A Greek sophist and rhetorician, known as “the Nihilist,” a native of Leontini in Sicily. In B.C. 427, when already advanced in years, he came to Athens on an embassy from his native city, to implore aid against the Syracusans. The finished style of his speaking excited general admiration. He was successful in the object of his mission, and immediately returned home; but he soon came back to Athens, which he made his headquarters, travelling through Greece, like the other sophists, and winning much popularity and profit from a large number of disciples.
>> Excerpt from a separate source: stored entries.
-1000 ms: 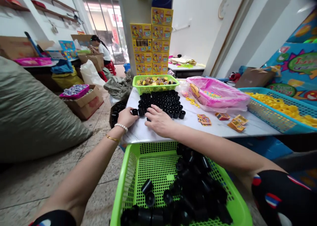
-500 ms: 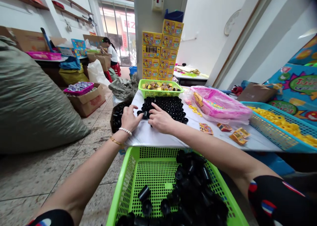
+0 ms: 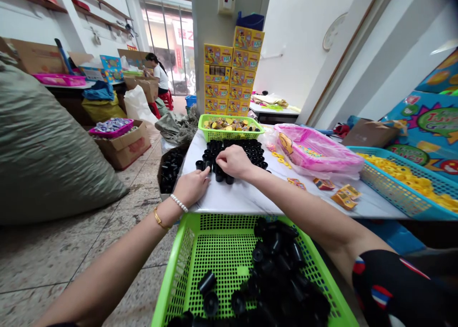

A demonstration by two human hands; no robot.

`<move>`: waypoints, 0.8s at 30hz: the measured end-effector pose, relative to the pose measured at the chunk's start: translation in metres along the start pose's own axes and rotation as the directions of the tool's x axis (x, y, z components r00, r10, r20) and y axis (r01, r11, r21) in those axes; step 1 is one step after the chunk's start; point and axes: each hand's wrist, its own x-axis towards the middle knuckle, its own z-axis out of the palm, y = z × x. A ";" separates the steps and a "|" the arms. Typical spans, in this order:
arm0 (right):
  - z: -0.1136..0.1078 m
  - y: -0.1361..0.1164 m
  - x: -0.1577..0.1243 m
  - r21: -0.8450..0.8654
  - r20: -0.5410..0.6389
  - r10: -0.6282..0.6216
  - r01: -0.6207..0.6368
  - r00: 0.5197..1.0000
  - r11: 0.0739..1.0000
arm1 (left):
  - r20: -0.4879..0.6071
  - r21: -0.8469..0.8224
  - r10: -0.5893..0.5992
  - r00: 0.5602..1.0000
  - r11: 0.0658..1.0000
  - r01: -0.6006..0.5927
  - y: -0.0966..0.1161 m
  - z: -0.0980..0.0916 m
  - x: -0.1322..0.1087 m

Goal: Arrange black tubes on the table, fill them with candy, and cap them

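Observation:
Many black plastic cylinders (image 3: 253,148) stand close together on the white table, several of them upright with open tops. My left hand (image 3: 193,186) is at the front left of this group. Its index finger stretches to the base of a black cylinder (image 3: 208,165), and the other fingers are partly hidden. Over the middle of the group, my right hand (image 3: 234,161) has its fingers drawn together and pointing left and down. What is between those fingertips, if anything, is hidden. Below the table edge, a green basket (image 3: 209,222) holds a heap of loose black cylinders (image 3: 277,279).
Behind the group is a green basket (image 3: 203,131) of yellow and brown pieces. To the right are a pink tray (image 3: 322,157) in plastic film, small printed boxes (image 3: 346,197) and a blue basket (image 3: 404,193) of yellow pieces. An open carton (image 3: 160,174) stands left of the table.
My left hand has moved down and toward me, its spread fingers now lower. My right hand has shifted up and right. More cylinders stand at the group's near edge.

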 end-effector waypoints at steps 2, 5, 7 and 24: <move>-0.003 -0.004 0.009 -0.020 -0.009 0.009 -0.010 1.000 1.000 | -0.017 0.000 0.010 1.000 1.000 -0.010 0.001 -0.001 -0.004; 0.000 -0.012 0.024 -0.037 0.024 -0.008 0.009 1.000 0.999 | -0.044 -0.019 0.021 0.999 1.000 -0.022 0.001 -0.002 -0.009; 0.006 -0.019 0.031 -0.043 0.065 -0.029 0.032 0.997 0.999 | -0.060 -0.049 0.011 0.998 0.999 -0.014 -0.001 -0.002 -0.011; 0.011 -0.025 -0.005 -0.015 -0.018 -0.044 0.044 0.999 0.999 | -0.013 -0.360 -0.236 0.972 0.908 0.216 -0.012 -0.010 0.013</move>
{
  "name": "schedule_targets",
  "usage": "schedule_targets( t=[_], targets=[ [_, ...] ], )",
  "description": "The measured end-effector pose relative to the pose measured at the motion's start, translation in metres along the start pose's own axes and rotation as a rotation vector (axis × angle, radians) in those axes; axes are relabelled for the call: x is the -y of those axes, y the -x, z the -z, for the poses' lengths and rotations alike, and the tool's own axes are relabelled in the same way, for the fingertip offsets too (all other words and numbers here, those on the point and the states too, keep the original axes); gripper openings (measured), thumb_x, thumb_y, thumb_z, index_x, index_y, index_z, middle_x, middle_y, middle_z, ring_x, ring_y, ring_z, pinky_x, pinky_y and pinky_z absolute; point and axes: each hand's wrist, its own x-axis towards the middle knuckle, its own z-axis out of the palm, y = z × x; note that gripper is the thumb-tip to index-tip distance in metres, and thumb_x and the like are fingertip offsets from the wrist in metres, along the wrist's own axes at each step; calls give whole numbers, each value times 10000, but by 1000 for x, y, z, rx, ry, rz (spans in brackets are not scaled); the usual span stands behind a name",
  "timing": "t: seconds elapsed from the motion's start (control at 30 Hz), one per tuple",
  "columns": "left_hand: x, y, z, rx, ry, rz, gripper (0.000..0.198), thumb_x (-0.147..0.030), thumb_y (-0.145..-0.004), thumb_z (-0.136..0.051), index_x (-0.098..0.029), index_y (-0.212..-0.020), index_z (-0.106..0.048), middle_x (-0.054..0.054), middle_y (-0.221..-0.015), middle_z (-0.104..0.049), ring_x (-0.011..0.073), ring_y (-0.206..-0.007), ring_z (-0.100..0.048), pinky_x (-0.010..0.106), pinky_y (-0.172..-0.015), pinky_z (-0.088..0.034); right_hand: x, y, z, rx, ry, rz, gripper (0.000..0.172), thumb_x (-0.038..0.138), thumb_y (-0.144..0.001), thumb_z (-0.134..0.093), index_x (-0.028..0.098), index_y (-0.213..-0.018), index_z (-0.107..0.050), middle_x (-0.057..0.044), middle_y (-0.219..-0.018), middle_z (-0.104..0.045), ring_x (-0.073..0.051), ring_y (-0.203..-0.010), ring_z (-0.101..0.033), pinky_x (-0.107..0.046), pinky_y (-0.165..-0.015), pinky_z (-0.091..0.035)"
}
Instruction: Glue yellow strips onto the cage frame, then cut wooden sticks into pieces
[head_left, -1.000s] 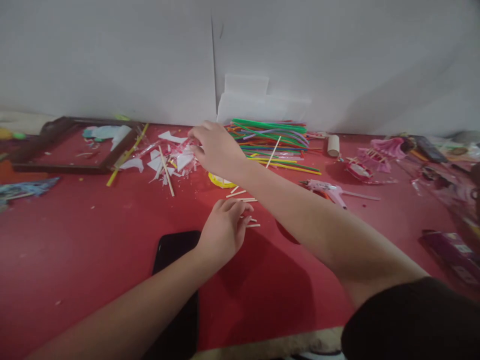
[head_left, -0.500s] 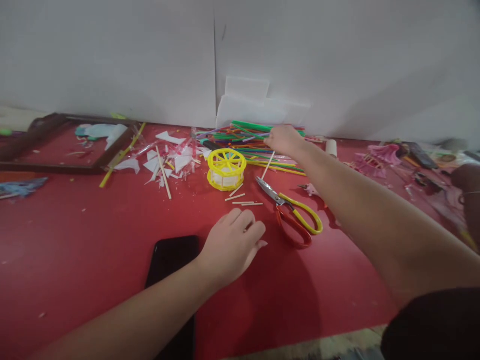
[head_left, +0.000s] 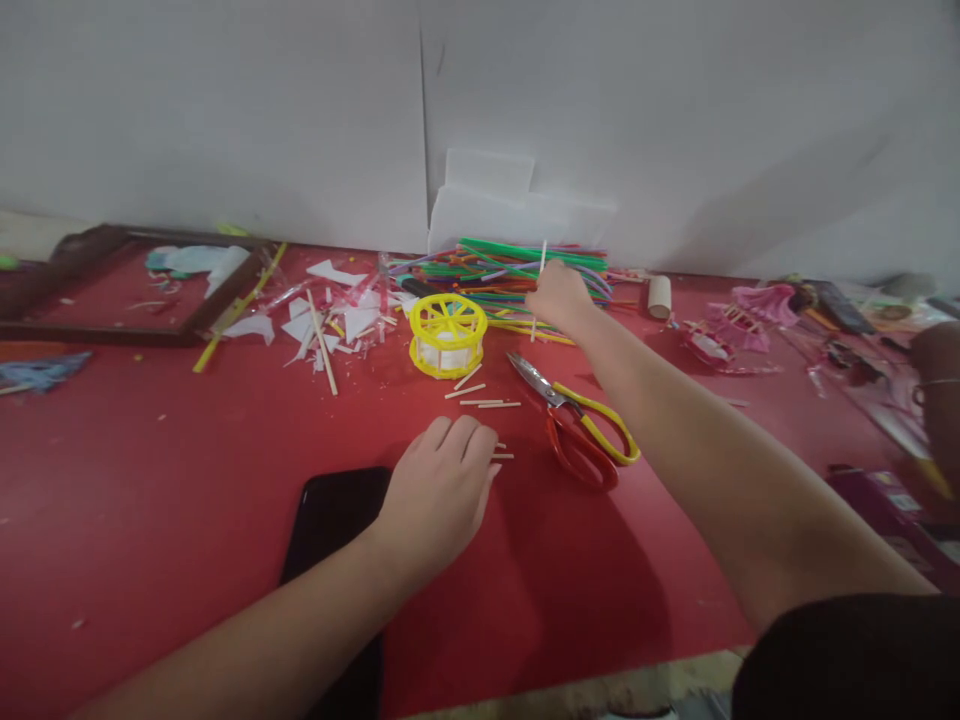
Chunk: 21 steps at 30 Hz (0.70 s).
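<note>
My right hand point(head_left: 559, 298) is closed on a thin pale stick point(head_left: 543, 257), held upright above the bundle of coloured pipe cleaners point(head_left: 495, 265). On the red table, my left hand point(head_left: 439, 490) has its fingers curled and pressed together. Two short wooden sticks point(head_left: 504, 456) poke out past its fingertips; whether it grips them is hidden. Beyond it lie several more short sticks point(head_left: 480, 403). Just behind those stands a yellow wheel-shaped frame point(head_left: 448, 312) with spokes on top and a white core. Scissors point(head_left: 555, 397) with one red and one yellow handle lie half open between my hands.
A black phone point(head_left: 337, 510) lies partly under my left forearm. White paper scraps point(head_left: 300, 325) and a longer stick point(head_left: 322, 343) are at left, near a brown frame point(head_left: 112, 335). A cardboard roll point(head_left: 659, 297) and a pink craft piece point(head_left: 739, 325) sit at right.
My right hand has lowered slightly, and the stick it holds has turned more upright. My left hand has shifted a little left, uncovering the ends of two short sticks.
</note>
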Motion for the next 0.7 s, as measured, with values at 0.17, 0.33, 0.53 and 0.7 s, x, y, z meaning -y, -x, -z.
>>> schedule_targets(
  t=[0.17, 0.33, 0.53, 0.7],
  targets=[
    [2, 0, -3, 20, 10, 12, 142, -190, -914, -474, -163, -977, -599, 85, -957, -596, 261, -859, -517, 417, -790, -475, 12, 42, 36, -9, -460, -95, 356, 164, -809, -618, 165, -1138, -481, -20, -722, -665, -161, -603, -640, -294, -565, -525],
    [6, -9, -4, 25, 95, 19, 143, -137, -906, -471, -152, -901, -613, 83, -894, -609, 239, -826, -532, 399, -785, -473, 18, 112, 49, 236, -947, -128, 171, 285, -793, -691, 185, -843, -562, 10, -647, -643, -115, -526, -624, -249, -504, -539],
    [10, -18, 2, -185, 693, 265, 153, -210, -939, -420, -155, -929, -562, 42, -833, -599, 173, -769, -576, 314, -729, -482, 2, 170, 28, 57, -1232, -146, 197, 401, -858, -621, 232, -851, -519, 22, -721, -669, -115, -562, -645, -263, -518, -561],
    [8, -22, 2, -10, 1357, 387, 224, -315, -953, -419, -168, -888, -575, -42, -649, -485, 99, -610, -569, 260, -698, -516, 2, 181, 16, -27, -1192, -95, 162, 372, -871, -610, 253, -920, -512, 9, -819, -676, -132, -688, -668, -289, -611, -586]
  ],
)
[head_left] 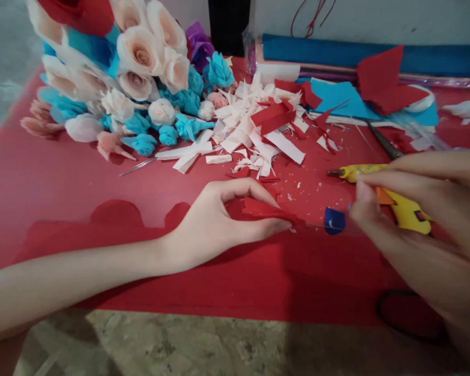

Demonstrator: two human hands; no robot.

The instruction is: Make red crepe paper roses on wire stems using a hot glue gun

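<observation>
My left hand [235, 219] pinches a gathered piece of red crepe paper [264, 208] between thumb and fingers, low over the table. From the paper a thin wire [317, 225] runs right, across a small dark blue piece [334, 221]. My right hand [419, 214] is at the right, thumb and fingertip pressed together; whatever may be between them is too small to make out. Behind those fingers a yellow glue gun [409, 209] with an orange trigger shows, its nozzle pointing left. Fingers hide part of it.
Several paper flowers [141, 55] in cream, blue and pink fill the back left. White and red paper scraps [254, 115] lie heaped mid-table. Behind my right hand are pliers or scissors [382, 140], blue paper [339, 99] and a long blue roll [368, 55]. A black loop [409, 292] is at lower right.
</observation>
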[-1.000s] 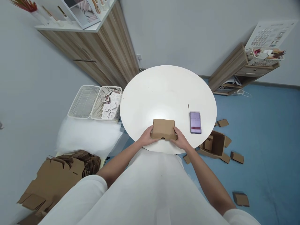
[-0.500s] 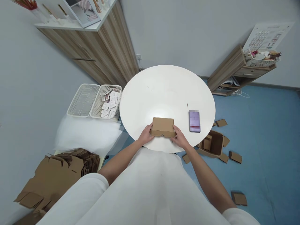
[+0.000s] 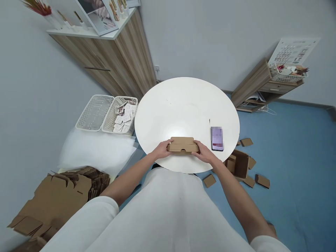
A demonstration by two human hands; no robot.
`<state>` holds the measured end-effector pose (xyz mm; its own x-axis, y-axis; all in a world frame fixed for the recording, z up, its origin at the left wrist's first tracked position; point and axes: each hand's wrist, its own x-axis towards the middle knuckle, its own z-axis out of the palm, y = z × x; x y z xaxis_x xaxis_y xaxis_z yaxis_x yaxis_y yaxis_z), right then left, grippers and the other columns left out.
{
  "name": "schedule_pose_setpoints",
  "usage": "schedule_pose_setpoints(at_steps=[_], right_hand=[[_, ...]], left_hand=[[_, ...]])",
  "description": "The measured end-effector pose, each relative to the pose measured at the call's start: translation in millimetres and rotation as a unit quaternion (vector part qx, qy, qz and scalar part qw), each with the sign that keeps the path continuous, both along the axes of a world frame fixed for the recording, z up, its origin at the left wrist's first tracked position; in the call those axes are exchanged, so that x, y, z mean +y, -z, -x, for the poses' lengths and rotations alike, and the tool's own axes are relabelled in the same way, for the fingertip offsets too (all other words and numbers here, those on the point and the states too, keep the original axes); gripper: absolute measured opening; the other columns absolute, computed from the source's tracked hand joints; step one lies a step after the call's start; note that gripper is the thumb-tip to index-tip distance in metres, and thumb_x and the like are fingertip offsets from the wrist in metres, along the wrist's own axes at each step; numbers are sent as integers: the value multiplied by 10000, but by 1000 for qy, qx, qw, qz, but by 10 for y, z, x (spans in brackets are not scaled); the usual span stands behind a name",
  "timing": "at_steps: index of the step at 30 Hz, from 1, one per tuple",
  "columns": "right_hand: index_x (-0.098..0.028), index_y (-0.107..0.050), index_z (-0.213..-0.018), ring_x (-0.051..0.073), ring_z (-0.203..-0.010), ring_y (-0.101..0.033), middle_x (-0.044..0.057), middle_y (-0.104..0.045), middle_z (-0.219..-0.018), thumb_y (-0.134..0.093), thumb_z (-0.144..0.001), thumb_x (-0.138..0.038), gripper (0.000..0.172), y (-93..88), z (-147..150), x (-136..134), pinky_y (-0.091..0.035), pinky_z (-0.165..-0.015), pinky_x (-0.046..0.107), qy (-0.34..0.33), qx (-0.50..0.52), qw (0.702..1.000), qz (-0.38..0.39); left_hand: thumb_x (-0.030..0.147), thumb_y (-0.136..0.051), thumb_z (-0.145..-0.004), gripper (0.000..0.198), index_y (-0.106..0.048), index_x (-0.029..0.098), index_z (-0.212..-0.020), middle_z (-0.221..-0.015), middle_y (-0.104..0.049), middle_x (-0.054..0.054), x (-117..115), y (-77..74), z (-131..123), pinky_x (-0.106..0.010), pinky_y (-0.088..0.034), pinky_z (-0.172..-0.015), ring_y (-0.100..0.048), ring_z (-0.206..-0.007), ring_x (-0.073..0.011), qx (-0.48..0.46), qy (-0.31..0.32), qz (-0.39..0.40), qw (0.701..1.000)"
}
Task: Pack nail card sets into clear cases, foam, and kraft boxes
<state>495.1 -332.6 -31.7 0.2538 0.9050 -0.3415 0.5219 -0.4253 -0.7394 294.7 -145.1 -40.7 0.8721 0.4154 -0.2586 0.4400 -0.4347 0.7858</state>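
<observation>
A small brown cardboard box (image 3: 183, 144) is between my hands over the near part of the white round table (image 3: 183, 101). Its lid looks closed, and a small notch shows in the middle of the near side. My left hand (image 3: 163, 149) grips the left end, fingers closed around the corner. At the right end, my right hand (image 3: 202, 152) holds it the same way. The box's underside is hidden, so I cannot tell whether it touches the tabletop. To the right of my right hand lies a phone (image 3: 217, 139) with a blurred purple screen.
Flat cardboard blanks (image 3: 60, 190) are stacked at the left, beside translucent sheets (image 3: 97, 150). A white basket (image 3: 105, 127) with cards stands against the table's left edge. On the blue floor at right, an open carton (image 3: 242, 164) sits among several small boxes (image 3: 262, 181).
The box has tipped, so more of its near side faces me and its top looks narrower. Both hands still hold its ends. My view has shifted slightly.
</observation>
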Motion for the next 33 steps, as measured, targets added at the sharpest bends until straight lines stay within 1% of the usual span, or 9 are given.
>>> schedule_pose_setpoints(at_steps=[2, 4, 9, 11, 15, 19, 26, 30, 33], right_hand=[[-238, -257, -1315, 234, -1063, -464, 97, -417, -1242, -659, -639, -369, 797, 40, 7, 0, -422, -849, 370, -15, -1, 1000, 1], [-235, -279, -1300, 232, -1065, -463, 99, -398, -1251, -685, -602, -295, 810, 92, 35, -6, -425, -844, 368, -16, -5, 1000, 0], [-232, -441, -1171, 214, -1000, -501, 75, -494, -1150, -603, -636, -178, 562, 94, 70, -15, -428, -805, 352, 19, -9, 1000, -15], [-254, -495, -1112, 197, -901, -540, 53, -536, -1111, -594, -656, -215, 469, 20, 20, 8, -447, -722, 323, 36, 35, 999, 5], [-246, -601, -934, 183, -760, -553, 39, -613, -959, -525, -743, -377, 244, -149, -159, 146, -434, -603, 289, 80, 115, 988, 63], [-208, -625, -820, 192, -762, -548, 49, -627, -846, -495, -757, -482, 309, -239, -295, 308, -443, -656, 309, 119, 155, 977, 86], [-216, -563, -1094, 168, -770, -585, 71, -591, -940, -580, -719, -438, 436, -227, -344, 232, -499, -747, 352, 146, 355, 922, 50], [-263, -508, -1156, 171, -825, -603, 64, -565, -1037, -673, -648, -340, 540, -167, -296, 114, -489, -814, 383, 174, 323, 930, 16], [-236, -519, -1100, 171, -833, -605, 58, -567, -991, -647, -663, -349, 469, -92, -206, 78, -503, -799, 381, 244, 288, 925, -32]], left_hand=[[358, -659, -621, 651, -434, 261, -1224, -1186, -529, -52, 9, 45, 9, -348, -422, -877, -516, -1049, -242, -24, -8, -6, 1000], [342, -686, -591, 670, -448, 265, -1213, -1170, -539, -54, -3, 89, 28, -358, -423, -880, -518, -1048, -244, -38, -20, -10, 999], [352, -693, -571, 647, -501, 241, -1179, -1119, -568, -70, -25, 103, 83, -362, -435, -851, -550, -974, -243, -33, -30, 10, 999], [383, -679, -581, 628, -517, 232, -1168, -1082, -585, -57, 5, 50, 82, -337, -444, -815, -569, -909, -223, -7, -25, 34, 999], [431, -621, -631, 496, -577, 237, -1085, -845, -618, -13, 111, -79, -6, -295, -444, -709, -571, -761, -184, 47, -29, 76, 996], [440, -581, -658, 365, -623, 242, -961, -760, -601, -3, 197, -114, -149, -275, -422, -636, -554, -713, -176, 52, -47, 92, 993], [450, -546, -688, 350, -612, 227, -950, -655, -556, 8, 254, -40, -246, -263, -409, -588, -532, -616, -146, 49, -65, 139, 987], [451, -544, -690, 358, -602, 223, -960, -640, -536, 12, 262, -21, -264, -257, -408, -580, -522, -597, -136, 54, -75, 151, 984], [441, -543, -691, 344, -604, 220, -947, -625, -524, 17, 265, -18, -273, -254, -407, -577, -513, -580, -130, 49, -78, 151, 984]])
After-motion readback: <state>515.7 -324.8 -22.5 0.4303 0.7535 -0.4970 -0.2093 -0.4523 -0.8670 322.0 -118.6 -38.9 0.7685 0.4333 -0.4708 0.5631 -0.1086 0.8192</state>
He survived Socrates, who died in 399, and ended his days at Larissa in Thessaly in his hundred and fifth year.

His philosophy was a nihilistic system, which is summed up in three propositions: (a) Nothing exists; (b) If anything existed, it could not be known; (c) If anything did exist, and could be known, it could not be communicated. He declined to assume the name of sophist, preferring that of rhetorician. He professed not to teach virtue, but the art of persnasion; in other words, to give his disciples such absolute readiness in speaking, that they should be able to convince their hearers independently of any knowledge of the subject. He did not found his instruction on any definite rhetorical system, but gave his pupils standard passages of literature to learn by heart and imitate, practising them in the application of rhetorical figures. He appeared in person, on various occasions, at Delphi, Olympia, and Athens, with model speeches which he afterwards published. It must be remembered that it was Gorgias who transplanted rhetoric to Greece, and who helped to diffuse the Attic dialect as the literary language of prose. There remain two works ascribed to him, but not genuine—the so-called Apology of Palamedes, and the Encomium on Helen. See the article by Baumstark in the Rheinisches Museum for 1860, pp. 624-626; and Blass, Attische Beredsamkeit, pp. 44-72.


2.

A Greek rhetorician of the second half of the first century B.C. He was tutor to the younger Cicero, and was the author of a treatise on the figures of speech, which is in part preserved in a Latin paraphrase by Rutilius Lupus. See Rutilius Lupus.